People grew their own vegetables in spring and summer and knew how to preserve and store them for winter. They had a self-sufficiency and independence which fascinated her.
It was an impression which remained with her after she returned to Scotland and gradually deepened and developed after her children were born, so she decided to pursue it.
I’d heard about a degree in Herbal Medicine at Napier University so I went along and had a casual conversation which resulted in an invitation of a place on the course. It was a life-changing moment for me.”
Learning about local plants
Much as she enjoyed the course, she also realised that her own particular interest in finding out about local plants, weeds and habitats was not being expanded.
She felt the study was heavily geared towards clinical practice whereas she was looking for more information about other ways of using that knowledge.
We are all suckers for the exotic so we were learning about Chinese medicine, using manufactured products. We were also working with diet and nutrition but very much from the modern nutritionist mode, telling people to buy vitamins and supplements.”
Anna wanted to learn more about how to identify local plants, what was available in different habitats and how to harvest and process them into useful remedies.
After graduating she worked for a time running a clinical herbal medicine practice which she describes as ‘a privilege in every way’, but she grew to discover that her true passion lay in community education.
Her mission is to give local knowledge back to the community so that people once again have the confidence and skills to do things for themselves, whether that is using green spaces, going for a walk, going on the canal, appreciating the natural environment, treating it with respect and realising that it is not a hostile place.
She is also concerned about how we are fed information by the media, particularly about health and the economics behind it.
Talks and workshops
Among the workshops she runs is one on honey and herbs.

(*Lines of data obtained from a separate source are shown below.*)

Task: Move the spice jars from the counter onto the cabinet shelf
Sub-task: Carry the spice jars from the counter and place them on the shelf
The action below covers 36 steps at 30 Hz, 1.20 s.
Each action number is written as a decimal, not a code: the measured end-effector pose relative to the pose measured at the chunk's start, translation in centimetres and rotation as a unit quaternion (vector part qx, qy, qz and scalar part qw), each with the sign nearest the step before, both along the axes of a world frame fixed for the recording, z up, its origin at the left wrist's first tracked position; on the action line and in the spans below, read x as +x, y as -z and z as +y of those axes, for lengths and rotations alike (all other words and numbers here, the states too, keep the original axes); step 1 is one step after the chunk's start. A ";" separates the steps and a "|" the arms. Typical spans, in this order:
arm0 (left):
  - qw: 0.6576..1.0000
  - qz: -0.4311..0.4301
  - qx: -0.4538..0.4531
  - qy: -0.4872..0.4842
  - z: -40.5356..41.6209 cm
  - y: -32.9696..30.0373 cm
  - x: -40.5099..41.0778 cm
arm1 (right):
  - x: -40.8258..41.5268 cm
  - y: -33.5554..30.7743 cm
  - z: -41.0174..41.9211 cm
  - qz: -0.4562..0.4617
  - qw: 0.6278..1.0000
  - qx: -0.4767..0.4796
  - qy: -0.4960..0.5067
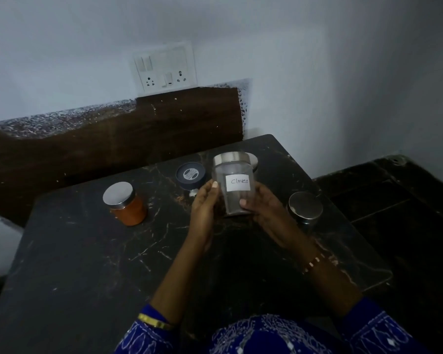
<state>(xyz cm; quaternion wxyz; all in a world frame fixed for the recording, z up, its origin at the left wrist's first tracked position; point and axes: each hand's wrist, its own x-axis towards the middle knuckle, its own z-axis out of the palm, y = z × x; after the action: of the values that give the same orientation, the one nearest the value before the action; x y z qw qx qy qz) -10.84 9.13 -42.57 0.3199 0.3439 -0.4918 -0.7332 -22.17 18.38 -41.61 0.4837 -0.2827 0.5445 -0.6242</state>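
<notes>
I hold a clear glass jar (234, 183) with a steel lid and a white label reading "Cloves" above the dark marble counter (87, 264). My left hand (205, 208) grips its left side and my right hand (262, 205) grips its right side, thumb on the front. On the counter stand a jar of orange powder (125, 204) at the left, a dark-lidded jar (191, 176) behind my left hand, and a steel-lidded jar (304, 206) at the right. Another steel lid (253, 159) peeks out behind the held jar.
A white wall with a switch and socket plate (164, 66) rises behind the counter, above a brown backsplash (138, 134). The counter's right edge drops to a dark lower surface (394, 200). No cabinet shelf is in view.
</notes>
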 end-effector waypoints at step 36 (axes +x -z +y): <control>0.831 0.064 -0.522 -0.182 -17.8 -45.9 -5.8 | -5.2 -44.6 -21.2 0.471 0.791 -0.359 0.155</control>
<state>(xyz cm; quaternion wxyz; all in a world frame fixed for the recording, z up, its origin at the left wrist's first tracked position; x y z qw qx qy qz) -16.67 -8.62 3.30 0.6100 0.1611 -0.7082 -0.3169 -27.35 -2.84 2.95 -0.0721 -0.6063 0.4782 -0.6313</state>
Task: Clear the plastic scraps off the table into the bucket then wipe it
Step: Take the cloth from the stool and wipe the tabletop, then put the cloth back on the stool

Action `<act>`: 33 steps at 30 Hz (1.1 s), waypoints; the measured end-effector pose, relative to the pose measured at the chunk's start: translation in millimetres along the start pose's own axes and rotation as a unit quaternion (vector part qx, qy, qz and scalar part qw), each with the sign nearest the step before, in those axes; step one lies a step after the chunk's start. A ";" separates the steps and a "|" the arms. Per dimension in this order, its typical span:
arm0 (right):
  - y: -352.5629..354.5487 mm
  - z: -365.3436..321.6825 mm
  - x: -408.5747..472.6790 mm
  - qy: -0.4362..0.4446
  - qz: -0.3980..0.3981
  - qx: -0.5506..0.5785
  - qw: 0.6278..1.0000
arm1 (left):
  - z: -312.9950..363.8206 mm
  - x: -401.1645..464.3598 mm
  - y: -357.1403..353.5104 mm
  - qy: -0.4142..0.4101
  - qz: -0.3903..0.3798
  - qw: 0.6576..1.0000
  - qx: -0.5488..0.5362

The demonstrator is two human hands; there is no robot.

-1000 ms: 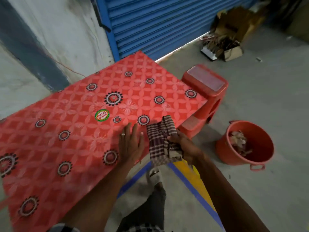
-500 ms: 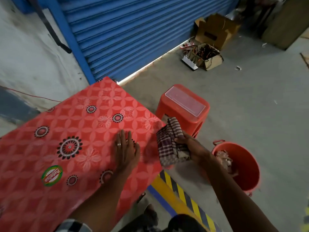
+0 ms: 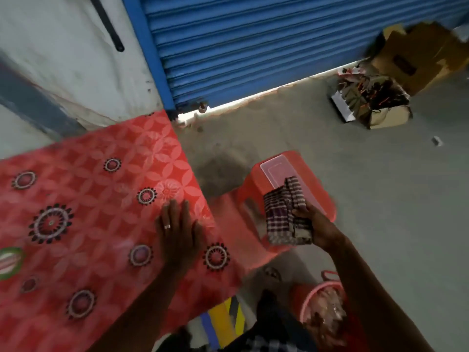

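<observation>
**A:** Left hand (image 3: pixel 177 231) flat on the table (image 3: pixel 83 224), palm down, fingers spread, ring showing. Same pose as half a second back, just nearer the right edge of the top now. Gripping nothing.

**B:** And the right hand (image 3: pixel 317 227)? Closed round the cloth (image 3: pixel 285 214), checked brown and white, bunched up. Half a second ago held right at the table edge; now clear of it, out over the red stool (image 3: pixel 256 184), well apart from the top.

**A:** Yep. Can't tell if the cloth touches the stool or just hangs above it. Clear lid (image 3: pixel 275 168) on the stool partly hidden behind the cloth.

**B:** Bucket (image 3: pixel 308 298)?

**A:** On the floor, low in view, under the right forearm. Pale scraps (image 3: pixel 330 304) piled inside, blurry. Was off to the right of the arm before, now tucked beneath it. View swung too: the round sticker (image 3: pixel 10 260) slid to the far left edge.

**B:** Tabletop looks bare of scraps, only the flower print showing. Blue shutter (image 3: pixel 253 47) behind, cardboard boxes (image 3: pixel 416 59) by it, upper right.
</observation>
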State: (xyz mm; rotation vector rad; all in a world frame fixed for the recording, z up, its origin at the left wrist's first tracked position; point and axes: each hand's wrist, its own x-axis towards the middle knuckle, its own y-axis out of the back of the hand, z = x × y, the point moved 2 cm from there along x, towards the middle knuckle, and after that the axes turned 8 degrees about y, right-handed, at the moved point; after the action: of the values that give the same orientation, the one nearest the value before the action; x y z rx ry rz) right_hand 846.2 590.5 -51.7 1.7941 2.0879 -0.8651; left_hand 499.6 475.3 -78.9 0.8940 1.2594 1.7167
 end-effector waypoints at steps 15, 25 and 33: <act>109.3 -13.7 174.6 -0.099 -0.118 -0.111 0.982 | 35.9 -4.9 -25.8 0.123 0.048 0.989 0.060; 100.1 2.6 179.3 0.038 0.010 -0.479 0.877 | 51.6 -19.3 -26.1 0.145 0.046 0.986 0.068; 90.6 10.8 147.6 0.099 0.098 -0.688 0.713 | 55.9 -30.3 -26.3 0.134 0.075 0.986 0.066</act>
State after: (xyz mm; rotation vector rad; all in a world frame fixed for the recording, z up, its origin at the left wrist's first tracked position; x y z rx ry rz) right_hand 900.7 709.3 -165.9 1.1043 1.6358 0.8690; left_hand 567.1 474.5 -92.6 0.8740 1.5311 1.9401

She describes the anti-bacterial properties of honey and shows how it can be combined with other ingredients to make simple remedies and balms.
Being able to do that for yourself and seeing how it is done makes you realise that the items you see in the shops are overpriced, oversold and we are being ripped off.”
The subjects of her talks include ‘Making Up the Renaissance’. This is based on research she carried out a few years ago into how to interpret looks and expressions in Italian Renaissance paintings.
She examines not only the ingredients used in recipes and potions but also the layers of symbolism, planetary influences, humoral philosophy and alchemical-style experimentation.
These days Anna is looking at the possibility of setting up a social enterprise with a couple of colleagues to be able to offer a wider range of resources to more people, particularly charities and community groups who might be strapped for cash.
She describes her work as plugging a gap somewhere between the Ray Mears / Bear Grylls survival skills and fashionable foraging which can lead to stylish restaurants serving weeds with an expensive price tag.
It is great to see weeds and ordinary plants recognised as useful and valuable, but at either end of the spectrum these organisations are not putting the knowledge back where it belongs and that is the gap I am trying to fill.
“This is people’s food and people’s medicine. Foraging is something that people and animals have always done. It is nibbling berries, brambles, petals, not collecting stuff in order to sell massive quantities of it or to serve up exquisitely presented expensive meals. It is something you add in small quantities and it is fantastic, it is nutritious, rich in vitamins and minerals. You really give yourself a boost, just by nibbling from the hedges.”
Anna Canning is speaking on plants and traditional folk medicine at Rockstop in Unapool on Thursday 15 March at 7 pm, and at Melness Community Centre on Saturday 17 March at 7 for 7.30 pm.